EXERCISE AIM: Here is a listing. Repeat it exactly and in its entirety.
··········
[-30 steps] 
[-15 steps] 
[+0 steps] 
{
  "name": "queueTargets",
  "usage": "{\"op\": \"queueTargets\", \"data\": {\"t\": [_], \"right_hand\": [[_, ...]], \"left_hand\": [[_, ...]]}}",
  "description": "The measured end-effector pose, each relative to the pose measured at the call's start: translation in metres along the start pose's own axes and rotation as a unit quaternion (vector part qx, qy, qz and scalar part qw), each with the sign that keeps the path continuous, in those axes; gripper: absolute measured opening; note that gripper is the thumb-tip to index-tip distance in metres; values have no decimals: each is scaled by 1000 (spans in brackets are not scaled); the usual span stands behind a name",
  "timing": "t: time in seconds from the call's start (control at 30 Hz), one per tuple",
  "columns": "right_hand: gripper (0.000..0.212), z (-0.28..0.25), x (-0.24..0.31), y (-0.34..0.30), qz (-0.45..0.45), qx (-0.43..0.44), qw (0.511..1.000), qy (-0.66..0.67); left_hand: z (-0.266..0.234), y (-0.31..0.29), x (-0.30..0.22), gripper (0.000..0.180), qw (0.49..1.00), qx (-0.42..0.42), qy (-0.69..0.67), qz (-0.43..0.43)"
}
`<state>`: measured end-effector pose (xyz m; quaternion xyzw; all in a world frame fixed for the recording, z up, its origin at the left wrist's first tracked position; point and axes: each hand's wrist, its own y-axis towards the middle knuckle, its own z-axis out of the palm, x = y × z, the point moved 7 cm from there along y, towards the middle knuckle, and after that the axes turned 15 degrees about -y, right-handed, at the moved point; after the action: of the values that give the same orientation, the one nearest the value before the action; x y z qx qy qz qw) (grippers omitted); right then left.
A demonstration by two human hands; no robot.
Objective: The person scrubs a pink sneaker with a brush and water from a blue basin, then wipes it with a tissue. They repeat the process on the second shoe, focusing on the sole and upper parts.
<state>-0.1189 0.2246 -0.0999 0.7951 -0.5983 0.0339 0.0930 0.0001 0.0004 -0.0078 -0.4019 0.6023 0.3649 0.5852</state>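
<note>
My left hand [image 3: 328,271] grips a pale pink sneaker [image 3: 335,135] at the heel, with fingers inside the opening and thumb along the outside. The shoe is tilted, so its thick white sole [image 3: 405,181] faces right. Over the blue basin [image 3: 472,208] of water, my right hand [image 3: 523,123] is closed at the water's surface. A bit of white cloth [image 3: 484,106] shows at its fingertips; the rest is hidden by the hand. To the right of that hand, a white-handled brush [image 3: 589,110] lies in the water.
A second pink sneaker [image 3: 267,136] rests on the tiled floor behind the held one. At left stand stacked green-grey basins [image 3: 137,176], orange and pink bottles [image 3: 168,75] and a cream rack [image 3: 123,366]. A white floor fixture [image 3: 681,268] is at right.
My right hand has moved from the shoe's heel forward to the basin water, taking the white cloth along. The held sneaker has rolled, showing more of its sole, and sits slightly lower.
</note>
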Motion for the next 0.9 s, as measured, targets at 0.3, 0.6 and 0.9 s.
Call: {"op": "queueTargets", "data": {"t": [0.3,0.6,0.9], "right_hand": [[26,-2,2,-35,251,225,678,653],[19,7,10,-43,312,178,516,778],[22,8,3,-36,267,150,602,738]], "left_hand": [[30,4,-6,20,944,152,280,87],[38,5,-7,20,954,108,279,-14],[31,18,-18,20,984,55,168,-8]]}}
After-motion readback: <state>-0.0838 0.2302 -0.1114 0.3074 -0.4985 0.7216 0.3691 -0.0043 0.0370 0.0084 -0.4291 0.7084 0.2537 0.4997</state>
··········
SOLUTION:
[-30 steps] 
[-15 steps] 
[+0 steps] 
{
  "name": "queueTargets",
  "usage": "{\"op\": \"queueTargets\", \"data\": {\"t\": [_], \"right_hand\": [[_, ...]], \"left_hand\": [[_, ...]]}}",
  "description": "The measured end-effector pose, each relative to the pose measured at the call's start: translation in metres along the start pose's own axes and rotation as a unit quaternion (vector part qx, qy, qz and scalar part qw), each with the sign that keeps the path continuous, in those axes; gripper: absolute measured opening; note that gripper is the thumb-tip to index-tip distance in metres; values have no decimals: each is scaled by 1000 (spans in brackets are not scaled); the usual span stands behind a name",
  "timing": "t: time in seconds from the call's start (control at 30 Hz), one per tuple",
  "columns": "right_hand: gripper (0.000..0.212), z (-0.28..0.25), x (-0.24..0.31), y (-0.34..0.30), qz (-0.45..0.45), qx (-0.43..0.44), qw (0.511..1.000), qy (-0.66..0.67); left_hand: z (-0.266..0.234), y (-0.31..0.29), x (-0.30..0.22), gripper (0.000..0.180), qw (0.49..1.00), qx (-0.42..0.42), qy (-0.69..0.67), qz (-0.43..0.43)"
}
`<state>`: measured end-effector pose (xyz m; quaternion xyzw; all in a world frame fixed for the recording, z up, its origin at the left wrist's first tracked position; point and axes: each hand's wrist, its own y-axis towards the middle knuckle, its own z-axis out of the palm, x = y × z, the point moved 7 cm from there along y, towards the middle knuckle, and after that the axes turned 15 degrees about -y, right-handed, at the moved point; after the action: of the values that give the same orientation, the one nearest the value before the action; x y z qx qy qz qw) (grippers omitted); right then left.
A demonstration by two human hands; no robot.
Objective: The person scrubs a pink sneaker with a brush and water from a blue basin, then wipes it with a tissue. They repeat the process on the second shoe, focusing on the sole and upper parts.
<state>-0.1189 0.2246 -0.0999 0.7951 -0.5983 0.0339 0.0930 0.0001 0.0004 -0.0078 -0.4019 0.6023 0.3649 0.5852</state>
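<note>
My left hand [image 3: 328,271] grips a pale pink sneaker [image 3: 335,135] at the heel, with fingers inside the opening and thumb along the outside. The shoe is tilted, so its thick white sole [image 3: 405,181] faces right. Over the blue basin [image 3: 472,208] of water, my right hand [image 3: 523,123] is closed at the water's surface. A bit of white cloth [image 3: 484,106] shows at its fingertips; the rest is hidden by the hand. To the right of that hand, a white-handled brush [image 3: 589,110] lies in the water.
A second pink sneaker [image 3: 267,136] rests on the tiled floor behind the held one. At left stand stacked green-grey basins [image 3: 137,176], orange and pink bottles [image 3: 168,75] and a cream rack [image 3: 123,366]. A white floor fixture [image 3: 681,268] is at right.
My right hand has moved from the shoe's heel forward to the basin water, taking the white cloth along. The held sneaker has rolled, showing more of its sole, and sits slightly lower.
</note>
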Motion for the next 0.9 s, as measured, targets at 0.3, 0.6 and 0.9 s.
Call: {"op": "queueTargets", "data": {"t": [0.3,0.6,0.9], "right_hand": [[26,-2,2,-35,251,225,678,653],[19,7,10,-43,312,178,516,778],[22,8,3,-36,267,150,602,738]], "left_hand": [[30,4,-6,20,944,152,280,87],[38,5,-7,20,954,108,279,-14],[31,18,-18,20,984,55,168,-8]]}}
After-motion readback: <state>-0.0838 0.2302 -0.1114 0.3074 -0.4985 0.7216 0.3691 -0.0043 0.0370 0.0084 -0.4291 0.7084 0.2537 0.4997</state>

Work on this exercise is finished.